Потом вдруг совсем другим, хриплым голосом остервенело заорал:
— Теперь ты, сволочь, от меня не отвертишься! В Сибирь закатаю! Агитируй там волков да медведей!
Бабушкина поместили в общую камеру, где сидело восемнадцать политических.
И вот радость: среди узников Иван Васильевич увидел огромного плотного мужчину с могучими плечами и широкой — веером — бородой. Хотя глаза арестанта были скрыты темными стеклами очков, Бабушкин сразу узнал его:
— Василий Андреевич!
Да, это был Шелгунов, его старый друг еще по Питеру, участник ленинского кружка.
Они обнялись, расцеловались.
— Что у тебя с глазами? — тревожно спросил Бабушкин, подсев на нары к Шелгунову и глядя на темные стекла его очков.
— Плохо, Ваня, — ответил тот. — Слепну.
— А врачи?.
— Врачи говорят — лечиться надо. Долго, систематически: год, а может, и два. В больницах, на курортах. Ну, а как подпольщику лечиться? — Шелгунов усмехнулся. — Из тюрьмы да в ссылку, из ссылки — в тюрьму. В тюрьме, правда, тоже строгий режим, питание по часам — три раза в день, и спать рано укладывают, а все-таки тюрьма и курорт маленько отличаются друг от друга!

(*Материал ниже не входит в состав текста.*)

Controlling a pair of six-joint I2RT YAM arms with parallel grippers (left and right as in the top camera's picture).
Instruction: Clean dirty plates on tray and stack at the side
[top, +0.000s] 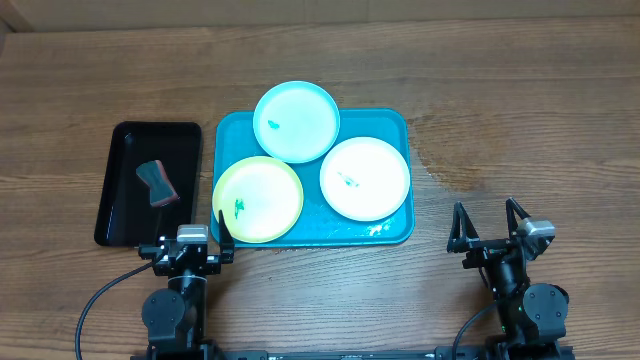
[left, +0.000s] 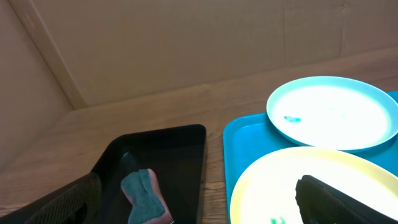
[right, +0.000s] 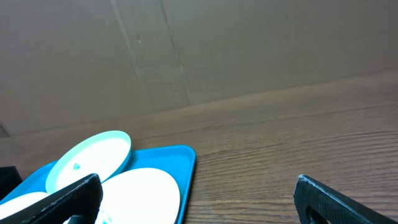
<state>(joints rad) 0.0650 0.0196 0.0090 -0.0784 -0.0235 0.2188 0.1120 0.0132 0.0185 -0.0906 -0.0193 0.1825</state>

Заметив, что Бабушкин погрустнел, Шелгунов хлопнул его по колену и бодро сказал:
— А в общем, унывать не стоит! Вот грянет революция — потом полечимся![20]

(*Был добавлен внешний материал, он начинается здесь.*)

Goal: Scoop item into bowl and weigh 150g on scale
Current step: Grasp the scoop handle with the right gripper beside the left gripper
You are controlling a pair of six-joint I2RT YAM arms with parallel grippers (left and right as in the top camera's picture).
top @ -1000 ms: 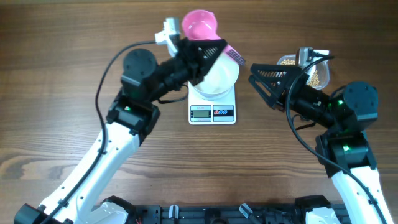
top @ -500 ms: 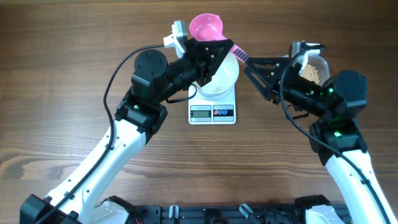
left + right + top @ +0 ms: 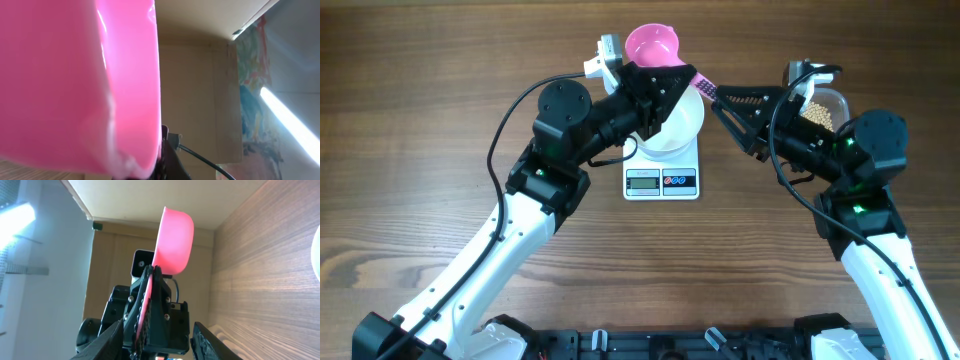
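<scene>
Clamping the empty pink scoop (image 3: 650, 45) beside the bowl (image 3: 686, 125) on the scale (image 3: 661, 181), the left gripper (image 3: 667, 80) offers its handle (image 3: 703, 88) to the half-open right gripper (image 3: 721, 101), which should close next; beans (image 3: 820, 118) lie in their tub (image 3: 840, 100).

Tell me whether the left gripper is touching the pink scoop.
Touching. In the overhead view, the left gripper is shut on the handle of the pink scoop, whose cup and handle tip stick out on either side.
</scene>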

Бабушкин и Шелгунов наперебой расспрашивали друг друга о партийных делах, о товарищах по Питеру, о ссылке.
Как давно они не виделись! Подумать только! Почти семь лет. С тех пор как Шелгунова арестовали вместе с Лениным в морозную декабрьскую ночь. Оказалось, Шелгунов пятнадцать месяцев просидел в одиночной камере петербургской «предварилки». Потом был выслан на Север, в Архангельскую губернию. После ссылки в столицу не пустили, стал жить под «гласным надзором» здесь, в Екатеринославе.
— В Екатеринославе? — перебил Бабушкин. — А я как раз незадолго до того уехал отсюда!..
— Да, я знаю, — улыбнулся Шелгунов. — Меня тут так и называли: заместитель Трамвайного.
…В тюремной камере медленно тянулись день за днем. Друзья подолгу шепотом беседовали. Будто чуяли: скоро придется расстаться.
И вправду — вскоре «особо важного государственного преступника» Бабушкина перевели в четвертый полицейский участок.
3. Студент
Массивная железная дверь захлопнулась с лязгом, тяжело, как дверь несгораемого шкафа.
Бабушкин огляделся. В новой камере он был не один. На нарах сидел худощавый, болезненный на вид юноша с огромной лохматой шевелюрой и свалявшейся бородой. Парень раскачивался из стороны в сторону, и губы его шевелились, словно он шептал какие-то заклинания или бормотал наизусть стихотворения. Рядом валялась синяя студенческая тужурка.
20
Шелгунов действительно дожил до Великой Октябрьской революции. Его стали лечить лучшие врачи, но было слишком поздно. Он уже ослеп, вернуть зрение ему не смогли.